Young girl Sheila O'Monahan, the orphaned granddaughter of the recently deceased Rena, arrives, accompanied by longtime family servant Terence Aloysius O'Davern, and informs the three men that they are supposed to take her in as an adopted goddaughter. Initially rejecting her, the three men discover they have made an embarrassing mistake: the land they donated actually belongs to Sheila, Rena's sole surviving descendent and heir. They take Sheila and O'Davern into their household, without telling her why they changed their minds.

Sheila believes in Irish magic and the supernatural beings said to live in the old tree on Rena's land, invoking them at times in Gaelic. Her devotion to the old men themselves begins to win over Gaughnt and Trumbell, though Findley looks for ways to steal back the deed. When they inform Sheila about their plans to build an amphitheater on the land and she learns that it would involve cutting down the tree, she rejects their plan. Findley hires a troop of performing midgets to pose as the "pixies" and to pretend that the tree is dying and that they are leaving.

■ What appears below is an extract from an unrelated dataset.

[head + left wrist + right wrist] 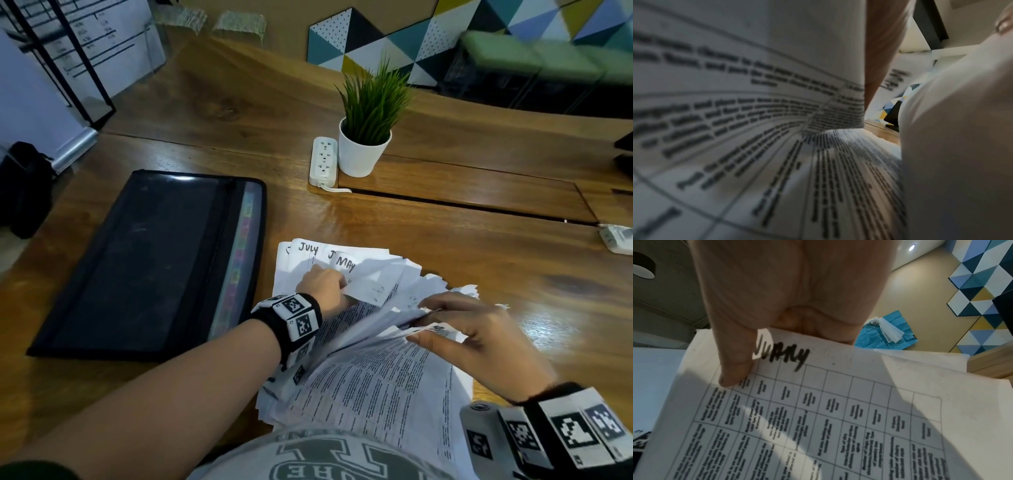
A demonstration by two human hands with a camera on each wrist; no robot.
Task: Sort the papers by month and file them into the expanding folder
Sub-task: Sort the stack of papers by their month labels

When Sheila eventually discovers the hoax with O'Davern's help, her faith in people, as well as her faith in pixies, is lost. She runs away to a convent, announcing her intention to become a nun to the Mother Superior. Meanwhile, Gaughnt chains himself to the old tree to prevent its being cut down, and is joined by Trumbell. After being confronted by the Mother Superior, the three men, now remorseful, join Sheila near the tree and announce that they can now see the "little people" themselves, although only Sheila actually sees them. The three warmly decide to adopt her, and the tree is preserved.

==Cast==
- Margaret O'Brien as Sheila O'Monahan
- Lionel Barrymore as Dr. Richard Gaughnt
- Lewis Stone as Judge James Trumbell
- Thomas Mitchell as Terence Aloysius O'Davern
- Edward Arnold as Theodore Findley
- Ray Collins as Judge Watson
- Jane Darwell as Sister Mary Brigid
- Charles Dingle as Paul Badger
- Harry Davenport as The Ancient
- Henry O'Neill as Prof. Horace Appleby
- Cyd Charisse as Rena Fairchild
- Warner Anderson as The O'Monahan
- Billy Curtis as Dugan
- Olin Howland as Witness (uncredited)

==Reception==
The film was savagely reviewed in The New York Times by resident film critic Bosley Crowther, who described the adaptation as "Peter Panning" the original play with "quasi-Barrie mores," so that "it oozes the most egregious sentiment and drips verbal lollipops."

The film earned $1,633,000 in the US and Canada and $463,000 elsewhere, causing a loss of $66,000.